I am guilty of the same thing, though. I rarely read any blogs anymore or take the time to comment, so I am contributing to the very problem I am writing about. There is a disconnect that feels difficult to bridge.

Maybe I just need a break. Or maybe tomorrow I will shrug my shoulders and tap away at the keyboard and write another post anyway.

I am not upset, just explaining my lessened activity. I hope everyone who is still reading is doing well and moving toward their goals, one day at a time.

Back to the Journey

Look who’s back! I spent all weekend wracking my brain for a clever, witty, inspiring new title for my blog, but ultimately I decided to fall back on the Stained Glass Butterfly theme. I always thought it was my prettiest blog, and I just love that butterfly. (Gotta give credit to the artist who created it: https://www.behance.net/gallery/4136751/The-Gothic-Butterfly).
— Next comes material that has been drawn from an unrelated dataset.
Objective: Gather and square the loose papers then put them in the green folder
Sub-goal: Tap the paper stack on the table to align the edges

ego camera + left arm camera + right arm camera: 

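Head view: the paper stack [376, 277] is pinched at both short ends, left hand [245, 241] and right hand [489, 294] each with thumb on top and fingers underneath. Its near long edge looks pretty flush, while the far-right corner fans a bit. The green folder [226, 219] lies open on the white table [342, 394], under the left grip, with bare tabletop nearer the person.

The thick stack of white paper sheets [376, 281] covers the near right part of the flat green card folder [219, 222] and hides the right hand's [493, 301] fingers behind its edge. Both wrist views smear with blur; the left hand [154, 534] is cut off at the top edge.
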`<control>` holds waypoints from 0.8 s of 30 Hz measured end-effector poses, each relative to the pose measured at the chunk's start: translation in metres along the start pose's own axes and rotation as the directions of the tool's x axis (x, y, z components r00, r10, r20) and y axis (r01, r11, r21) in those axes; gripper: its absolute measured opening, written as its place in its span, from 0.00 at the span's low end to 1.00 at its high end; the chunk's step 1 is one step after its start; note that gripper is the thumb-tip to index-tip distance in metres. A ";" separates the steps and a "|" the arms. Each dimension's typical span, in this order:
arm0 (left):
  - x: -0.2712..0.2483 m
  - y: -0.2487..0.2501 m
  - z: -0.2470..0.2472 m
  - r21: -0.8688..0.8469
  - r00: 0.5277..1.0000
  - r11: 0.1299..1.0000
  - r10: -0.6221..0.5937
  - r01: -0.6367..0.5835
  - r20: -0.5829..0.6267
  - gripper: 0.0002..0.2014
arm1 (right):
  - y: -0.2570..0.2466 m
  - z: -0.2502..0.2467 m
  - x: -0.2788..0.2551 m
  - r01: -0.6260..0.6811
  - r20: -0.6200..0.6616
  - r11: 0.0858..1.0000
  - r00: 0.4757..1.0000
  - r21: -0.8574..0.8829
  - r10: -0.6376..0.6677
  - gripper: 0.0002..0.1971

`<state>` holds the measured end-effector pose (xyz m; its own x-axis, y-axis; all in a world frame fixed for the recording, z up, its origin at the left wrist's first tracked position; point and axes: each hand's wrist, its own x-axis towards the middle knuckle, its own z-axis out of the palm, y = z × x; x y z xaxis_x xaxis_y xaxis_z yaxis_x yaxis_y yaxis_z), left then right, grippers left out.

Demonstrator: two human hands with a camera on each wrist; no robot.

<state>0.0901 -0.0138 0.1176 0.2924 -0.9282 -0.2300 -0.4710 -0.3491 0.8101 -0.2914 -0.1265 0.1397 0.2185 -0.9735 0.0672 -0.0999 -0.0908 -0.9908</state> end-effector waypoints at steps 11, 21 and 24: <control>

So here I am. So what? Well, I am still struggling to get back on my feet. The end of the year did a number on my weight loss and fitness goals. I am not even quite sure why I slipped so hard and so far. Maybe just burned out and tired of the whole process.

I don’t come back with any grand, glorious proclamations of a triumphant comeback, or a list of heartfelt promises or resolutions that won’t make it to the end of the month. I can only come back with the knowledge that what I was doing, stopped working; and without making some changes, I will not find success. And that I am not now, or anytime soon, ready to quit! With that, let’s get back to the journey, shall we?